In the middle-America kitchen (scenic design David Rockwell) Jack is chatting up his drab looking sister Lorna (Katie Holmes) who eventually gives in to the soothing sensation of the delicious treat even though she is on a diet. Well, who isn’t, even if you’re the long, lean and lovely looking Holmes, the movie star. The family is rounded out by Mom Barbara, the terrific (Jayne Houdyshell) who spouts religion and church, is a warm, fuzzy character, but is mainly engaged with a sick husband passing a painful kidney stone (whom we don’t see). Old friend, the meek and mild Phil (Josh Hamilton) listens to Jack’s rantings of a Sodom and Gomorrah New York City lifestyle. Phil has been silently in love with Lorna since high school, 20 years ago, when he last asked her out.

There’s lots of talking over one another while Lorna is on the phone with one of her siblings, as Mom is busily spouting off about this n’ that. Butz is manic-zany, an explosive ready to and does happen, as we are first led to believe he’s killed Jenny. “The truth is complicated” says he.

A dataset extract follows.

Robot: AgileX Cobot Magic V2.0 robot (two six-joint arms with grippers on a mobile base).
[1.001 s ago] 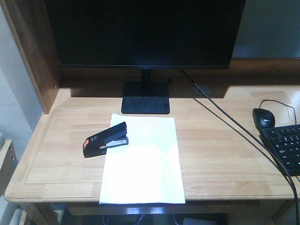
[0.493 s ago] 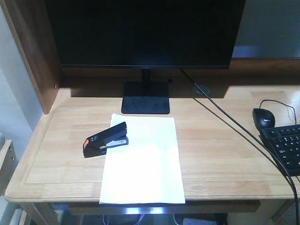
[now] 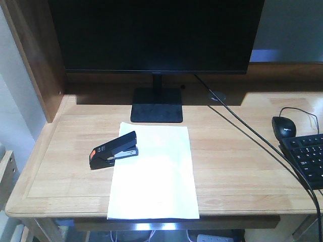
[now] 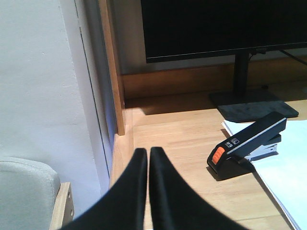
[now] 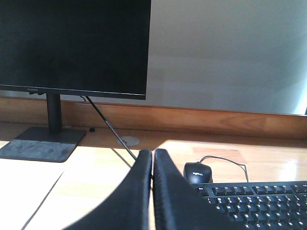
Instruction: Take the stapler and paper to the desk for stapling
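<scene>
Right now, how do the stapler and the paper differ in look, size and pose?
The stapler is small, black with an orange-red end; the paper is a far larger plain white sheet. The stapler stands raised and angled across the paper's upper left edge; the paper lies flat, its near edge at the desk front. Both rest on the desk, touched by no claw.

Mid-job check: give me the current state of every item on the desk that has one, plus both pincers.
stapler: closed, lying on the desk, its front end over the paper's left edge.
paper: flat on the desk, near edge at the desk front.
monitor: screen dark.
left pincer: shut, holding nothing, left of the stapler.
right pincer: shut, holding nothing, near the mouse.
</scene>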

Bringing Katie Holmes’celebrity (recent divorcee from Tom Cruise) into the mix is surely what producers see as a sure fire winner but the basic storyline should be bottom line and that’s what’s lacking. This is a story about money, corruption, death, God, small town vs. big city and philosophical truths that are put on a back burner to get the instant laughs that Rebeck’s play can and does elicit. However, nothing in the plot is ever fully developed.

There’s no doubt that Butz gives an outstanding performance and we are easily taken with his brilliance as an actor. Holmes, too, is likeable as a frumpy Midwesterner young woman, hair upswept and messy, still living at home with her parents. We do get one small inkling into her beauty when love blooms between her and Phil and she lets her hair down, tossing it to and fro.

There are a series of truisms and trite-isms: “We are nothing, money is the only thing. We are reptiles, no boundaries, just hunger” – – “God’s benediction on a bad day – ice cream!”